Print the data that follows without changing a single word.

+++ Dataset excerpt

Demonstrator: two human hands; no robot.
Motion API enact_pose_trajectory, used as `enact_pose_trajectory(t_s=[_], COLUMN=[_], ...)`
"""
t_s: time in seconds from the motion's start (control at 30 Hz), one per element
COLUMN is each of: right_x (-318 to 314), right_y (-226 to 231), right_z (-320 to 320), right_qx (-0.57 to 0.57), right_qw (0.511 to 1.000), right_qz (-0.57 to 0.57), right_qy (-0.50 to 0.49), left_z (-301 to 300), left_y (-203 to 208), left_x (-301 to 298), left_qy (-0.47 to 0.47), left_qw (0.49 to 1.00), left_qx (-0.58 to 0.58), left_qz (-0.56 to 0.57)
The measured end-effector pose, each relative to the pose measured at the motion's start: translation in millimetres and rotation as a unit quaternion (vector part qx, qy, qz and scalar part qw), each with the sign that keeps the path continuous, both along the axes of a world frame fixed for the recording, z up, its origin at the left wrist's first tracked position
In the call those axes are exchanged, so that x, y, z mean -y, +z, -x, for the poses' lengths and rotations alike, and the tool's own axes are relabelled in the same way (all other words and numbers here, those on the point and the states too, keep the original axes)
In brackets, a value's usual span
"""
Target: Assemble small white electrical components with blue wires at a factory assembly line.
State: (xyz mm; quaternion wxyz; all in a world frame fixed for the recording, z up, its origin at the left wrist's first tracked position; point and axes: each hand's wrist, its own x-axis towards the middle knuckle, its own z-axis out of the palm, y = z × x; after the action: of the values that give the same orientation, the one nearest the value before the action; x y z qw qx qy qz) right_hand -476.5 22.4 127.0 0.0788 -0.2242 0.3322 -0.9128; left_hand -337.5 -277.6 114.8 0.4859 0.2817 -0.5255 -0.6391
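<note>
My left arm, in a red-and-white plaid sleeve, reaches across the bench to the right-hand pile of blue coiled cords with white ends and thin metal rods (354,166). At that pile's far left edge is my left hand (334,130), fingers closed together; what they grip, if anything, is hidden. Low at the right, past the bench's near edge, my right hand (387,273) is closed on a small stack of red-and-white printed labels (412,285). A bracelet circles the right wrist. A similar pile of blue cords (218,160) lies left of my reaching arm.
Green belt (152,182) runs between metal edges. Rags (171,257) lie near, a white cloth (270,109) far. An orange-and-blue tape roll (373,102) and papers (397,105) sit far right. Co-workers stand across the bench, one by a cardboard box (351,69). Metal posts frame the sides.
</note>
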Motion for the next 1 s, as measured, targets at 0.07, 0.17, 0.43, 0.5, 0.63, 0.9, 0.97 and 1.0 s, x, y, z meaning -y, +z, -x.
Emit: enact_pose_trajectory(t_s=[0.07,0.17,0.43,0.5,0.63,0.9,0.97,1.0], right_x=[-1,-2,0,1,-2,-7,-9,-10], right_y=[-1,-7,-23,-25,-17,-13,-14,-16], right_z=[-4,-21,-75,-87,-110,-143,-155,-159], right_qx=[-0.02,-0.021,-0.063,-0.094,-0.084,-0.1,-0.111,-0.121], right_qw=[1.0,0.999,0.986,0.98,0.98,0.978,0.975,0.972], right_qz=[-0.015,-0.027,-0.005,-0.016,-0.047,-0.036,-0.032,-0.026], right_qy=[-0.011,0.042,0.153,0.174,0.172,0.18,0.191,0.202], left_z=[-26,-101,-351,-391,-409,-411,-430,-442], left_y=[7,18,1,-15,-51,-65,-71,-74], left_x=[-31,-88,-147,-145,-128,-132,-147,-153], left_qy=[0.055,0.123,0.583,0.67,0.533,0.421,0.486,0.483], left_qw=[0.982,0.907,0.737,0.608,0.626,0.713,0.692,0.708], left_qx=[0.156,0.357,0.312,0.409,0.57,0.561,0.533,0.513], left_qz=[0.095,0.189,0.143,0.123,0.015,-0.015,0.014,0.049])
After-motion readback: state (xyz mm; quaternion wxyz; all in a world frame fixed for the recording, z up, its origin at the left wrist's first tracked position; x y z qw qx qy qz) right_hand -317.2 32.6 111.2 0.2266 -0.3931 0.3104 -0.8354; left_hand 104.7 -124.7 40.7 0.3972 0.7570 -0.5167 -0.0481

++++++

◆ Answer box
Demonstrator: two human hands; no robot.
Motion API enact_pose_trajectory, used as `enact_pose_trajectory(t_s=[_], COLUMN=[_], ...)`
"""
t_s: time in seconds from the motion's start (control at 30 Hz), one per element
COLUMN is each of: right_x (-318 to 314), right_y (-226 to 231), right_z (-320 to 320), right_qx (-0.57 to 0.57), right_qw (0.511 to 1.000), right_qz (-0.57 to 0.57), right_qy (-0.50 to 0.49), left_z (-301 to 300), left_y (-203 to 208), left_x (-301 to 298), left_qy (-0.47 to 0.47), left_qw (0.49 to 1.00), left_qx (-0.58 to 0.58), left_qz (-0.56 to 0.57)
The measured end-effector pose, each relative to the pose measured at the motion's start: translation in millimetres and rotation as a unit quaternion (vector part qx, qy, qz and scalar part qw), each with the sign that keeps the path continuous, both along the axes of a world frame fixed for the recording, z up, its origin at the left wrist's first tracked position
In the call those axes are exchanged, so that x, y, z mean -y, +z, -x, for the poses' lengths and rotations alike, and the tool's own axes are relabelled in the same way (all other words and numbers here, those on the point and the states too, keep the original axes)
In brackets, a value's usual span
"""
Target: Assemble small white electrical components with blue wires at a factory assembly line.
State: (xyz mm; quaternion wxyz; all in a world frame fixed for the recording, z up, its origin at the left wrist's first tracked position; point and axes: each hand's wrist, its own x-axis towards the middle knuckle, its own z-axis out of the palm, y = z × x; after the action: of the values that give the same orientation, the one nearest the value before the action; x y z qw qx qy qz) right_hand -476.5 22.4 127.0 0.0788 -0.2242 0.3322 -0.9128; left_hand -337.5 -277.6 114.8 0.4859 0.2817 -0.5255 -0.6391
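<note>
My left arm, in a red-and-white plaid sleeve, reaches across the bench to the right-hand pile of blue coiled cords with white ends and thin metal rods (354,166). At that pile's far left edge is my left hand (334,130), fingers closed together; what they grip, if anything, is hidden. Low at the right, past the bench's near edge, my right hand (387,273) is closed on a small stack of red-and-white printed labels (412,285). A bracelet circles the right wrist. A similar pile of blue cords (218,160) lies left of my reaching arm.
Green belt (152,182) runs between metal edges. Rags (171,257) lie near, a white cloth (270,109) far. An orange-and-blue tape roll (373,102) and papers (397,105) sit far right. Co-workers stand across the bench, one by a cardboard box (351,69). Metal posts frame the sides.
</note>
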Motion for the next 1 s, as measured, targets at 0.07, 0.17, 0.43, 0.5, 0.63, 0.9, 0.97 and 1.0 s, x, y, z meaning -y, +z, -x.
Emit: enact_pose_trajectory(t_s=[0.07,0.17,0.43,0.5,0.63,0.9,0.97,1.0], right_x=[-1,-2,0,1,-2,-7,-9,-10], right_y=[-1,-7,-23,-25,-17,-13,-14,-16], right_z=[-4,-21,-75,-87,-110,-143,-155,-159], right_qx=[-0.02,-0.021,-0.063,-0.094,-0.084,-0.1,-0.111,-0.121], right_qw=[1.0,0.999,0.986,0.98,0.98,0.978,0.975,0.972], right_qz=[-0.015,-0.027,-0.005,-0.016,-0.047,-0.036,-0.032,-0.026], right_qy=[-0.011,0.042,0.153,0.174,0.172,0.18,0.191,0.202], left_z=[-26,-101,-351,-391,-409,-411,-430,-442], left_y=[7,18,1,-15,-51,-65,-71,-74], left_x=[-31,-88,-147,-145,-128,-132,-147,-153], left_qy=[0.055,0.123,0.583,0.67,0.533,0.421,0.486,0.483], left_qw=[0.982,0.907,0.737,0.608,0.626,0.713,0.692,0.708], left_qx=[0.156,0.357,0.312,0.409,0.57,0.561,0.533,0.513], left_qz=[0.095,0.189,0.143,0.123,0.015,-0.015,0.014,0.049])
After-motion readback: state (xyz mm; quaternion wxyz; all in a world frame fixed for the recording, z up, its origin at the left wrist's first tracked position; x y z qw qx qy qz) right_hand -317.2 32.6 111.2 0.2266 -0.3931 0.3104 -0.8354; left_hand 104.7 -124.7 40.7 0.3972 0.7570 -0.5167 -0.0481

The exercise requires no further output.